The promotion of government CIO Ian Watmore to advisor to the Prime Minister will boost the profile of IT across the public sector.
Watmore has stepped up the career ladder to head the Prime Minister's Delivery Unit, and will advise Tony Blair on public services — but will still oversee a large part of work he mapped out to unify government IT.
Watmore said in a statement: "Most of the initiatives launched during my time as head of the e-Government Unit are owned by the CIO Council who remain responsible for their implementation.

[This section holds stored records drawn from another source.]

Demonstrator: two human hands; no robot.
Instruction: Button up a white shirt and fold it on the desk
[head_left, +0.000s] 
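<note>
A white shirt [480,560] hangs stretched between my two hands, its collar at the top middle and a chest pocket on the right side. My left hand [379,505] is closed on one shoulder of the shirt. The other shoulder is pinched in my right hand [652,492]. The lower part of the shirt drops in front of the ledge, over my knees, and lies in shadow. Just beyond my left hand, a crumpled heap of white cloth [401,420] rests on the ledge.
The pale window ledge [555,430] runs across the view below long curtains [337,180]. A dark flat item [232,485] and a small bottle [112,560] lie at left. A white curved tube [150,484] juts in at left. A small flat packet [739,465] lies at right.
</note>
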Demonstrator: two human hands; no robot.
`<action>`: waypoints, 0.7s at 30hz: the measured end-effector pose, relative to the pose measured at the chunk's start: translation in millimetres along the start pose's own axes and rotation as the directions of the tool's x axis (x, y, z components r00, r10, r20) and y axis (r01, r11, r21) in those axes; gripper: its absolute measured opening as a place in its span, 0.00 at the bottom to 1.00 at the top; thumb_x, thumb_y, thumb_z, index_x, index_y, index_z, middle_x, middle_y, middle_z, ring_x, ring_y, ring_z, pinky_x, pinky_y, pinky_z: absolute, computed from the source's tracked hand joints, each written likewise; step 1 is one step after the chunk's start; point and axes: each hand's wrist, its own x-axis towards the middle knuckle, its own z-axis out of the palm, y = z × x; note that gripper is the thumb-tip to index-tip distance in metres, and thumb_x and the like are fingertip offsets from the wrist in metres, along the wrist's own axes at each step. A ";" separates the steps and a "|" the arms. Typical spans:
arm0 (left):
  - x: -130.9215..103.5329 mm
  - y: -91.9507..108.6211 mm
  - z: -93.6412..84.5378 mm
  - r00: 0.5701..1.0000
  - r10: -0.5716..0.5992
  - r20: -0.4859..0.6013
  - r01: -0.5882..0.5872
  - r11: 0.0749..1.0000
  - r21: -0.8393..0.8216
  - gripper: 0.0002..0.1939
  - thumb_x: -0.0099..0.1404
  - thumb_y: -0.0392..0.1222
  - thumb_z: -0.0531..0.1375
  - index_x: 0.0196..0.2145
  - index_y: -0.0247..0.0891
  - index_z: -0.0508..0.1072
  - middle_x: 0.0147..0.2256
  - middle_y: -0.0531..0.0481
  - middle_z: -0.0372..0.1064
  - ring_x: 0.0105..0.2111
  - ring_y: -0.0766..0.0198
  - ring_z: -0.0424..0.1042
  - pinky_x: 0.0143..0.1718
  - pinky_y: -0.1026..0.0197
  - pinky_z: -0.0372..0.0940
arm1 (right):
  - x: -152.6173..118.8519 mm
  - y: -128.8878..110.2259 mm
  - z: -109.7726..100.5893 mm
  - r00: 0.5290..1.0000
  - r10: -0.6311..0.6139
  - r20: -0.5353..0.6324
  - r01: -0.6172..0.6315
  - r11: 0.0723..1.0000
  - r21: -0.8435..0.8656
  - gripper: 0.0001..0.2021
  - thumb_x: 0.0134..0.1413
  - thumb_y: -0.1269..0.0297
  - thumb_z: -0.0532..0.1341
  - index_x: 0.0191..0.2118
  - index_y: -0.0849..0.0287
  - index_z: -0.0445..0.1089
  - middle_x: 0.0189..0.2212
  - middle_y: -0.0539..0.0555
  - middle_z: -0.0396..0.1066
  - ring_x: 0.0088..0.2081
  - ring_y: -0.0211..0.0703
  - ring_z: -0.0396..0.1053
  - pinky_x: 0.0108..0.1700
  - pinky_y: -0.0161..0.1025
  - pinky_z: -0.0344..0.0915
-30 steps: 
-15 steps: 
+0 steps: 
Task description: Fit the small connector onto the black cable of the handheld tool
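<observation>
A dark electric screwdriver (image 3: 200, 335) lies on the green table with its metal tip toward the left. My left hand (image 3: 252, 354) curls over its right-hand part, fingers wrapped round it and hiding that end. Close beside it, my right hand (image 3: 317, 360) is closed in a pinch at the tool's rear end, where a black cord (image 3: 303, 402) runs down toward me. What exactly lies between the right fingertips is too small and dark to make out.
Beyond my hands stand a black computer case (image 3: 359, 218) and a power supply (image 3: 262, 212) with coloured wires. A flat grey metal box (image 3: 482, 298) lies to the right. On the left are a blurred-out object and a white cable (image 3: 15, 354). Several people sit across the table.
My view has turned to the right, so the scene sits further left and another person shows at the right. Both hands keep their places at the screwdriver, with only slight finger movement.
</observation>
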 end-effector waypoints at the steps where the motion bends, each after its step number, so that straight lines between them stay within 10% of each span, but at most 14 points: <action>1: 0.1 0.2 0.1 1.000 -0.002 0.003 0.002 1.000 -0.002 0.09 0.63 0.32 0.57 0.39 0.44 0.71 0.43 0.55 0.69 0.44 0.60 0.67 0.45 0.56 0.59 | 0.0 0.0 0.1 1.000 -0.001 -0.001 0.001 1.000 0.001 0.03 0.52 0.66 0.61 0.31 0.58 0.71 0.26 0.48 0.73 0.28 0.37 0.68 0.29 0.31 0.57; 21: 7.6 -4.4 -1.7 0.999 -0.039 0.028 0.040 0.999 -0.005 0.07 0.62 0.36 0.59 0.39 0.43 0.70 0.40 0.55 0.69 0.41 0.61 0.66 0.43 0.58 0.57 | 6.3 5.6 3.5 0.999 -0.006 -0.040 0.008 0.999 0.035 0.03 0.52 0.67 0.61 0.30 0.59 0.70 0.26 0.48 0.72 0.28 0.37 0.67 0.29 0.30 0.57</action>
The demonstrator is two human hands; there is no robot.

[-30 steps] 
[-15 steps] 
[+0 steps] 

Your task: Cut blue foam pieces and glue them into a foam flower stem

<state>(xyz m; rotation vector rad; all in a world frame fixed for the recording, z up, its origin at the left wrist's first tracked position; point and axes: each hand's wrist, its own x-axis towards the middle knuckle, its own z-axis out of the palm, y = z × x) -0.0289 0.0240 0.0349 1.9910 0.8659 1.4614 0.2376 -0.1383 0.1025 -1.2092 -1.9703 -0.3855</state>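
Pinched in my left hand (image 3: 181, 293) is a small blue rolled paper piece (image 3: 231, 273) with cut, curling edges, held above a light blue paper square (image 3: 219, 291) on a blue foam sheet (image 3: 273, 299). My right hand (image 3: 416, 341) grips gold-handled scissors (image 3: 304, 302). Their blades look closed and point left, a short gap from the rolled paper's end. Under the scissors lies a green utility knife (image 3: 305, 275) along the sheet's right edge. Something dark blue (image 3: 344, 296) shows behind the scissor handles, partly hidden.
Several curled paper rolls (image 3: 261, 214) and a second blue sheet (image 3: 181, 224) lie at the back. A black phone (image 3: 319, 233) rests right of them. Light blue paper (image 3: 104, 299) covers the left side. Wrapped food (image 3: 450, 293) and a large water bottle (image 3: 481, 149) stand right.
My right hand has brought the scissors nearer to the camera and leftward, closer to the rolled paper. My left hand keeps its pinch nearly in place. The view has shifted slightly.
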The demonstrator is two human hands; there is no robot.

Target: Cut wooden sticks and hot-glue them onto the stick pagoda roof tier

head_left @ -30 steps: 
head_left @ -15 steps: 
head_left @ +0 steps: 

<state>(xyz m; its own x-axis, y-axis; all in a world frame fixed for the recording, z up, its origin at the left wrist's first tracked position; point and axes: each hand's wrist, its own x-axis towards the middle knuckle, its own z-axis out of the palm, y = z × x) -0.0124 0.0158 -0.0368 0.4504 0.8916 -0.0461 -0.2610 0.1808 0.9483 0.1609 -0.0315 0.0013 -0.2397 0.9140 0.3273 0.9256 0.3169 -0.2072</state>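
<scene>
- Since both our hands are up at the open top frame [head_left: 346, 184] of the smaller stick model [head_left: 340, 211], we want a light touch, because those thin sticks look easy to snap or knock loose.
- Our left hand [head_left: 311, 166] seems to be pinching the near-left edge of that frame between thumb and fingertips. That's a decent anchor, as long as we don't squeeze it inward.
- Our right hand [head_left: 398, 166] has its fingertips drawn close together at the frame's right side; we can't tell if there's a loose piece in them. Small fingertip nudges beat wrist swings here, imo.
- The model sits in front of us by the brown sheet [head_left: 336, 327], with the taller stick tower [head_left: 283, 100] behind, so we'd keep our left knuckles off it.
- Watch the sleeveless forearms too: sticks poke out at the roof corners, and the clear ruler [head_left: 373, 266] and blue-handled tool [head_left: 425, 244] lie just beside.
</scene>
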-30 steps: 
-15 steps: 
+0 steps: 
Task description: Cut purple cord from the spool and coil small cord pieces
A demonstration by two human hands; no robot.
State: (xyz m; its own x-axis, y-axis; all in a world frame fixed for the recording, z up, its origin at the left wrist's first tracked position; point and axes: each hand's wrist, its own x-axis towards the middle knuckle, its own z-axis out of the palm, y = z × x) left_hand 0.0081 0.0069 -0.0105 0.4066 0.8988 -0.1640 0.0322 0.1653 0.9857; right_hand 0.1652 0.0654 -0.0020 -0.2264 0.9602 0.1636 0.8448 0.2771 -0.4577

"I will still sit on this council — working closely with other council members and the new e-Government Unit head who will replace me as chair — to ensure we continue to make progress. I will maintain overall responsibility for the work of the e-Government Unit in my new role at the Prime Minister's Delivery Unit."
While the search is on for the new government CIO, Watmore's deputy Andrew Stott will act as the interim head of the e-Government Unit and oversee the council's plans.
So will things change now Watmore has moved on? The Confederation of British Industry (CBI) thinks not.
Jeremy Beale, head of the e-business group for the CBI, told ZDNet UK sister site silicon.com: "He's not actually leaving. I see this as a step up. There he'll have a broader reach. I think the person who steps in will still have Ian there to support them.
"Ian's effectiveness always relied on support from above. This move up for him is government cementing his plans. We're at quite a turning point."
And Jos Creese, a fellow member of the CIO Council and chairman of the Society of Information Technology Management Insight Group, said the new CIO job will be different to Watmore's old position.
Creese said: "The nature of the role will be slightly different from the one he had because he'll be taking part of it with him. The implementation of the national infrastructure is important. So is the intersection of central government and the compatibility of IT."
The Transformational Government Strategy is Watmore's biggest plan to change the face of public services by "designing around the citizen or business" and moving to a shared-services culture and improving the professionalism of IT in the public sector.
The general goal is to try and catch up with the private sector, which is a bit better at doing all of those things.
Some of the initiatives outlined include slimming down the 130 government call centres to give people a one-stop-shop to call, in the event of a non-emergency. It will also reduce 2,000-plus Web sites to a handful, incorporating many into the DirectGov Web site. Digital TV and texting are also being looked at to improve services.
Beale believes that to make this succeed, the new CIO must include the private sector in developments.
He said: "[The new CIO] needs to keep plugging away at the agenda. Ian laid the groundwork for the CIO Council. That work needs to be maintained. But where it's moved on is the Transformational Government Strategy.
He added: "In there they need to have a representation of the private sector. Not just suppliers but companies that use government services. They need to have the private sector or there might be a tendency for government departments not to challenge each other. And from challenges you have innovation – that's what the role of the private sector would be."
Terry Smith, senior director for public sector at Microsoft UK, said the new CIO must improve the level of IT understanding in the public sector.
He said: "To see the government's e-strategy through to completion, the new CIO will need to focus on building the skills base of public sector workers in IT.
"He will also need to address resistance to change from public sector stakeholders and to enthuse public sector workers about the opportunities present through the implementation of IT, from HR through to the frontline workers."
But as well as putting services in place, ensuring that the public use them could be one of the trickiest tasks the new CIO has to deal with.
Smith said: "The entire e-government strategy will only be deemed to have succeeded if citizens make full use of the range of services offered online. The new CIO needs to educate the broader public about how new services can benefit their daily lives."